▶ **Assigned task**
Make an exact copy of each entry, leaving out every picture.

[Stored records]
####
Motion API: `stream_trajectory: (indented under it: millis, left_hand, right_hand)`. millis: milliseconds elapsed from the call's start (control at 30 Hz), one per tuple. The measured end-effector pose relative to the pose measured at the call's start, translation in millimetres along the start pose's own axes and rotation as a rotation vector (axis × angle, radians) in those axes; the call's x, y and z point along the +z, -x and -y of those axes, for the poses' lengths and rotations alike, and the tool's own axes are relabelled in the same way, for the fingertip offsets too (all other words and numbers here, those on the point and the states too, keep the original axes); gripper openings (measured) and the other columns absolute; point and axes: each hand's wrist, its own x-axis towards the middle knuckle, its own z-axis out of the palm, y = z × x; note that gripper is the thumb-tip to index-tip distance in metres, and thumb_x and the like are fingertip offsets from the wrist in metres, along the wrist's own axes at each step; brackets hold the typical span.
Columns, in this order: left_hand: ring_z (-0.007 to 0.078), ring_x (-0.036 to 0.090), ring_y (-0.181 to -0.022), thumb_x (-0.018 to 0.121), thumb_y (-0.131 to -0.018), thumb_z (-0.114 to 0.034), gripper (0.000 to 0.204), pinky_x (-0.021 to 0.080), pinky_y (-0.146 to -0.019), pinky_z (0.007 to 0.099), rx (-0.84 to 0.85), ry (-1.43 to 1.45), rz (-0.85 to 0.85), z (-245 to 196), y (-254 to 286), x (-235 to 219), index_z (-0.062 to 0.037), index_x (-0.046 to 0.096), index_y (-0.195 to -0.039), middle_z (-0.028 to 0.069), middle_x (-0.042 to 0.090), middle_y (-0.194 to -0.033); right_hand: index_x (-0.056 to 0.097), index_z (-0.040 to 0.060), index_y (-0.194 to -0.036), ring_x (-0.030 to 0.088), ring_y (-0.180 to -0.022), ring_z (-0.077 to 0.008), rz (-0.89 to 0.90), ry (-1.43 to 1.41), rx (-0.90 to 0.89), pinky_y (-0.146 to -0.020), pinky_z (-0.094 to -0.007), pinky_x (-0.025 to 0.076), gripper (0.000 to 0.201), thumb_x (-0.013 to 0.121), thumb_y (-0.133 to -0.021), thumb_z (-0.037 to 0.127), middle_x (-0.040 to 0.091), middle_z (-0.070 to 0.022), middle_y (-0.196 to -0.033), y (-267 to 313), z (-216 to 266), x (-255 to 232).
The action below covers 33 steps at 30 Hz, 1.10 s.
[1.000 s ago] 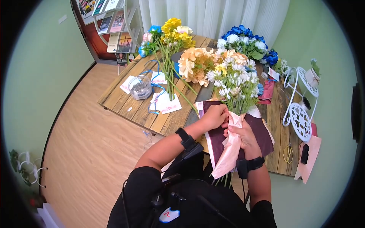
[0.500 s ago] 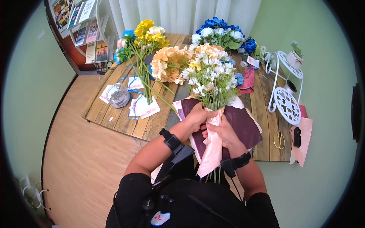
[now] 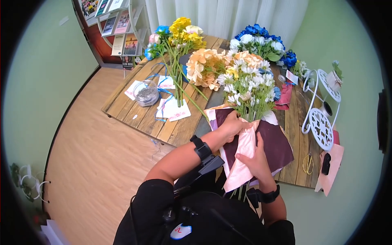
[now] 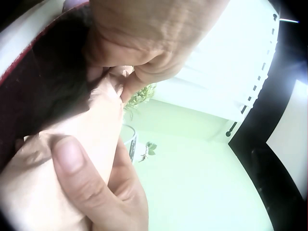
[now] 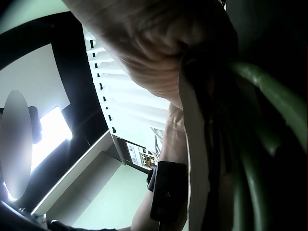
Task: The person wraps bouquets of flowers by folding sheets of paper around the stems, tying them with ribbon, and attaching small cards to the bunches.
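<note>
A bouquet (image 3: 249, 87) of white daisy-like flowers with peach and yellow blooms stands upright in front of me. Pale pink wrapping paper (image 3: 243, 153) folds round its stems, over a dark plum sheet (image 3: 274, 141). My left hand (image 3: 232, 126) pinches the pink paper's upper edge just below the flower heads. Lower down, my right hand (image 3: 258, 163) holds the wrapped stems from the side, its thumb (image 4: 72, 161) pressing the pink paper. Green stems (image 5: 250, 183) show below the right palm in the right wrist view. The fingers behind the paper are hidden.
The wooden table (image 3: 141, 118) carries yellow flowers (image 3: 181, 30), blue and white flowers (image 3: 259, 43), a clear tub of small metallic pieces (image 3: 146, 93) and cards (image 3: 173, 109). On the right are a white metal stand (image 3: 320, 128), gold-handled scissors (image 3: 308, 164) and pink paper (image 3: 332, 171).
My right hand has slid down the pink paper and its fingers have spread from their tighter grip. The left hand stays at the paper's top edge. The head view swung right, then back.
</note>
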Motion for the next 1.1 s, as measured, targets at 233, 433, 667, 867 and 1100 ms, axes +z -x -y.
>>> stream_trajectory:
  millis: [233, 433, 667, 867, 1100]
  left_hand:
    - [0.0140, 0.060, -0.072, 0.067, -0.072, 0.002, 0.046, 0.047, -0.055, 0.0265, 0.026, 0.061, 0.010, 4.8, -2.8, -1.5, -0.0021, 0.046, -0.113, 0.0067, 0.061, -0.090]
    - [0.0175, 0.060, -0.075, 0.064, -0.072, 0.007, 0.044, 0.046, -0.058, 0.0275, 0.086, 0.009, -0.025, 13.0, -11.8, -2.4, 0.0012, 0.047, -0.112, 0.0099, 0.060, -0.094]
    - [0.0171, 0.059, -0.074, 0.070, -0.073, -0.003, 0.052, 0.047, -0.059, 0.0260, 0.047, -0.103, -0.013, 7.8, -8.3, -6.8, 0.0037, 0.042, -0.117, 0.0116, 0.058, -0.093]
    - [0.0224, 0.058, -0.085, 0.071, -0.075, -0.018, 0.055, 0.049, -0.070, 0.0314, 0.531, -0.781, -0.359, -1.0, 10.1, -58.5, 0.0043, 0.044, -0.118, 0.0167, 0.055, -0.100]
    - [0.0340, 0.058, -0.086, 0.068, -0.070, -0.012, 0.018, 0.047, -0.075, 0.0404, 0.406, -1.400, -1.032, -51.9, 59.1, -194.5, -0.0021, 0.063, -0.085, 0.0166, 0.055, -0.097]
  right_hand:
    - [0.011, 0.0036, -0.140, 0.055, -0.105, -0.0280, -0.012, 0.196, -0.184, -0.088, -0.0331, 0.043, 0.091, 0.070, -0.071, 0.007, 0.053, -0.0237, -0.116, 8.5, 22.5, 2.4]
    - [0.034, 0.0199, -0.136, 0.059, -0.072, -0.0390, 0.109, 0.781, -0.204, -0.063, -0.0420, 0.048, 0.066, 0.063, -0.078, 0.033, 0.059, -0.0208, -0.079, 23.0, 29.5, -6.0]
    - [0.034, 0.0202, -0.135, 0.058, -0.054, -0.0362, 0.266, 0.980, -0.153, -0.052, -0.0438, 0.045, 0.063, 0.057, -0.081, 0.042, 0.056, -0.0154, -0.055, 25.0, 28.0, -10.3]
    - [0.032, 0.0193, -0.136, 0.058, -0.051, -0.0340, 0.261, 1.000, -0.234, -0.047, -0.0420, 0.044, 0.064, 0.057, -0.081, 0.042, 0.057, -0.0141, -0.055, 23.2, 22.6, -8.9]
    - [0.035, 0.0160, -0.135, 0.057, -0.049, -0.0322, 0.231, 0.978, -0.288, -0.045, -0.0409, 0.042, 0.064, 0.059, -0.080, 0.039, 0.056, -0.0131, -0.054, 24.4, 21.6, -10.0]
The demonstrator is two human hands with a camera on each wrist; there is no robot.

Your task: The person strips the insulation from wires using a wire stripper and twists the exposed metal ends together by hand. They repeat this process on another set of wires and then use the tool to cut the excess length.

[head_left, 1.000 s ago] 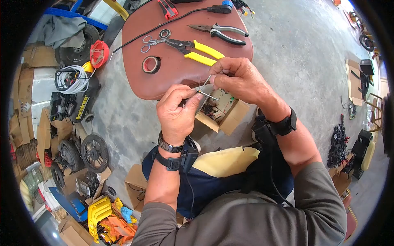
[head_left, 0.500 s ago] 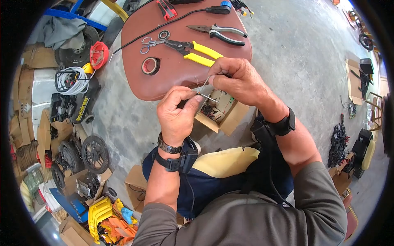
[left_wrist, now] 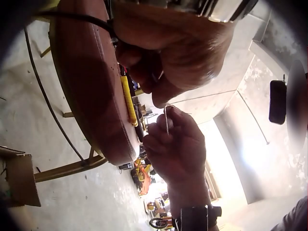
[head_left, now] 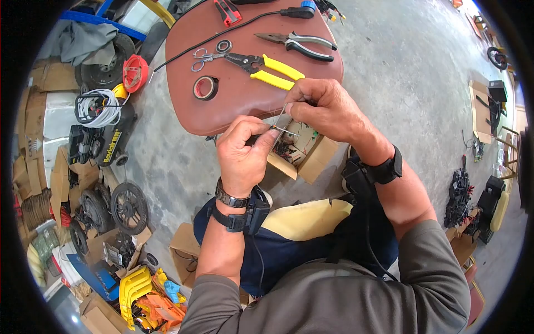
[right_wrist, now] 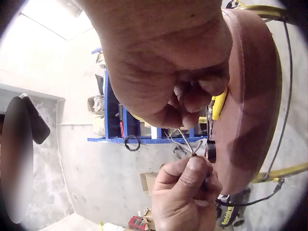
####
▶ **Finished exercise**
Motion API: `stream_trajectory: (indented under it: millis, left_hand, right_hand)`. millis: milliseconds elapsed from the call's start (control at 30 Hz), one per tuple. The measured end-effector pose relative to the pose measured at the call's start, translation in millimetres along the start pose's own axes and rotation as a rotation vector (axis × angle, radians) in those axes; the call's x, y and z point along the +z, -x and -y of those axes, for the poses' lengths and rotations alike, and the tool's own axes are relabelled in the same way, for the fingertip offsets too (all other words and numbers here, those on the point and the states too, keep the original axes); gripper openings (measured) and the other columns absolute; point and axes: each hand's wrist, its own x-axis towards the middle knuckle, its own z-axis out of the palm, y = z × x; note that gripper is the thumb-tip to index-tip distance in metres, and thumb_x and the like are fingertip offsets from the wrist in metres, along the wrist's own axes at each step; brackets hold the typical span.
Columns, in this order: left_hand: ring_z (-0.007 to 0.078), ring_x (-0.036 to 0.090), ring_y (-0.181 to -0.022), thumb_x (-0.018 to 0.121), thumb_y (-0.131 to -0.018), thumb_z (-0.114 to 0.034), gripper (0.000 to 0.204), pinky_x (-0.021 to 0.080), pinky_y (-0.146 to -0.019), pinky_z (0.007 to 0.099), rx (-0.84 to 0.85), ry (-1.43 to 1.45), rz (-0.85 to 0.85), z (-245 to 196), y (-254 to 286), x (-235 to 219), index_z (-0.062 to 0.037), index_x (-0.046 to 0.096), index_y (-0.195 to -0.039), middle_z (-0.028 to 0.069), middle_x (-0.042 to 0.090), middle_y (-0.194 to -0.033); right_hand: index_x (-0.056 to 0.097), index_z (-0.040 to 0.060), index_y (-0.194 to -0.036), ring_x (-0.030 to 0.088), ring_y (-0.180 to -0.022), ring_z (-0.077 to 0.008), rz (-0.89 to 0.90), ry (-1.43 to 1.41), rx (-0.90 to 0.89), pinky_y (-0.146 to -0.020), pinky_z (-0.094 to -0.007), pinky_x (-0.025 to 0.076), gripper (0.000 to 0.201), thumb_x (-0.013 to 0.121), thumb_y (-0.133 to -0.021), thumb_z (-0.037 to 0.127), middle_x (-0.040 to 0.091), middle_z (-0.070 to 0.022), middle_y (-0.196 to -0.033), y (-267 to 313), z (-216 to 266), x (-255 to 232).
The action below covers 33 steps at 30 Hz, 1.10 s.
[1.000 s ago] 
[0.500 s ago] 
[now] 
[now] 
[now] 
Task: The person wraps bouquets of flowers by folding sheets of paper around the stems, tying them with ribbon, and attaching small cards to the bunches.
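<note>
A bouquet (image 3: 249, 87) of white daisy-like flowers with peach and yellow blooms stands upright in front of me. Pale pink wrapping paper (image 3: 243, 153) folds round its stems, over a dark plum sheet (image 3: 274, 141). My left hand (image 3: 232, 126) pinches the pink paper's upper edge just below the flower heads. Lower down, my right hand (image 3: 258, 163) holds the wrapped stems from the side, its thumb (image 4: 72, 161) pressing the pink paper. Green stems (image 5: 250, 183) show below the right palm in the right wrist view. The fingers behind the paper are hidden.
The wooden table (image 3: 141, 118) carries yellow flowers (image 3: 181, 30), blue and white flowers (image 3: 259, 43), a clear tub of small metallic pieces (image 3: 146, 93) and cards (image 3: 173, 109). On the right are a white metal stand (image 3: 320, 128), gold-handled scissors (image 3: 308, 164) and pink paper (image 3: 332, 171).
My right hand has slid down the pink paper and its fingers have spread from their tighter grip. The left hand stays at the paper's top edge. The head view swung right, then back.
</note>
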Motion for the next 1.1 s, as measured, targets at 233, 433, 667, 867 and 1100 ms, axes +z -x -y.
>>> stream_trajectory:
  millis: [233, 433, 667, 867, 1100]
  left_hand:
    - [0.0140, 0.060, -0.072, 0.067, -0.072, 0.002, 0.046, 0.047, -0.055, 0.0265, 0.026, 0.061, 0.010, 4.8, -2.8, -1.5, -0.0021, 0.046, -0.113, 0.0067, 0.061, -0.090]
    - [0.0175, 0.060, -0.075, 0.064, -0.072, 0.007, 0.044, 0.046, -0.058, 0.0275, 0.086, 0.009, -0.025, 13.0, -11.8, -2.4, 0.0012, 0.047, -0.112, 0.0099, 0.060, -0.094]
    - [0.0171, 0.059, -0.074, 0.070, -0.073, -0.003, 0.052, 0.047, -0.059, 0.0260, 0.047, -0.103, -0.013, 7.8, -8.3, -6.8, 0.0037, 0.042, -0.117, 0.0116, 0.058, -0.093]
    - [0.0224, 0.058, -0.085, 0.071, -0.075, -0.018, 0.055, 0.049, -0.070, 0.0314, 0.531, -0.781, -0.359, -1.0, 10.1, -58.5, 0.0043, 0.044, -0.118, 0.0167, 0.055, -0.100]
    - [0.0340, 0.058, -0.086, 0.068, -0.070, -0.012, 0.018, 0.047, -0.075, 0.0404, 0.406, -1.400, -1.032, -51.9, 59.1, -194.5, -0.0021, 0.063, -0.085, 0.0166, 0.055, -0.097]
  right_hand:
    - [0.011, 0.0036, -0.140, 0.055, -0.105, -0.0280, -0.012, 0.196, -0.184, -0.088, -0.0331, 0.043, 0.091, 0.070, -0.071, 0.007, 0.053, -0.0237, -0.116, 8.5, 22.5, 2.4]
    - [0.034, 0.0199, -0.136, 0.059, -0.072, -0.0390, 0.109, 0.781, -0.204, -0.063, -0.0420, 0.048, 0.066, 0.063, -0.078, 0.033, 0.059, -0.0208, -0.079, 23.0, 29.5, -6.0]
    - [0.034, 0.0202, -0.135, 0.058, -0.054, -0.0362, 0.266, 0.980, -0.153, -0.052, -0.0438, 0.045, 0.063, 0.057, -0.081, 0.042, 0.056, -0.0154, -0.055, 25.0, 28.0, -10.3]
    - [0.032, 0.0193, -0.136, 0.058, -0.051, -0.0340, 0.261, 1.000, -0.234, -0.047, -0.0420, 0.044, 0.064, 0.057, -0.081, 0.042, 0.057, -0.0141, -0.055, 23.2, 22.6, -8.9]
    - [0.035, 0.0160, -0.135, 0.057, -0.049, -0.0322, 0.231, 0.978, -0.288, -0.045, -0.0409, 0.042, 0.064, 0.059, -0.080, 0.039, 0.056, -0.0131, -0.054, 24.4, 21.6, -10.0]
The demonstrator is two human hands with a camera on each wrist; there is no robot.

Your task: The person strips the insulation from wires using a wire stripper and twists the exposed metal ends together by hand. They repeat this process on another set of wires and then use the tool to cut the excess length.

[head_left, 1.000 s ago] 
[head_left, 0.500 s ago] 
[left_wrist, now] 
[head_left, now] 
[right_wrist, now] 

This exercise has no more to it.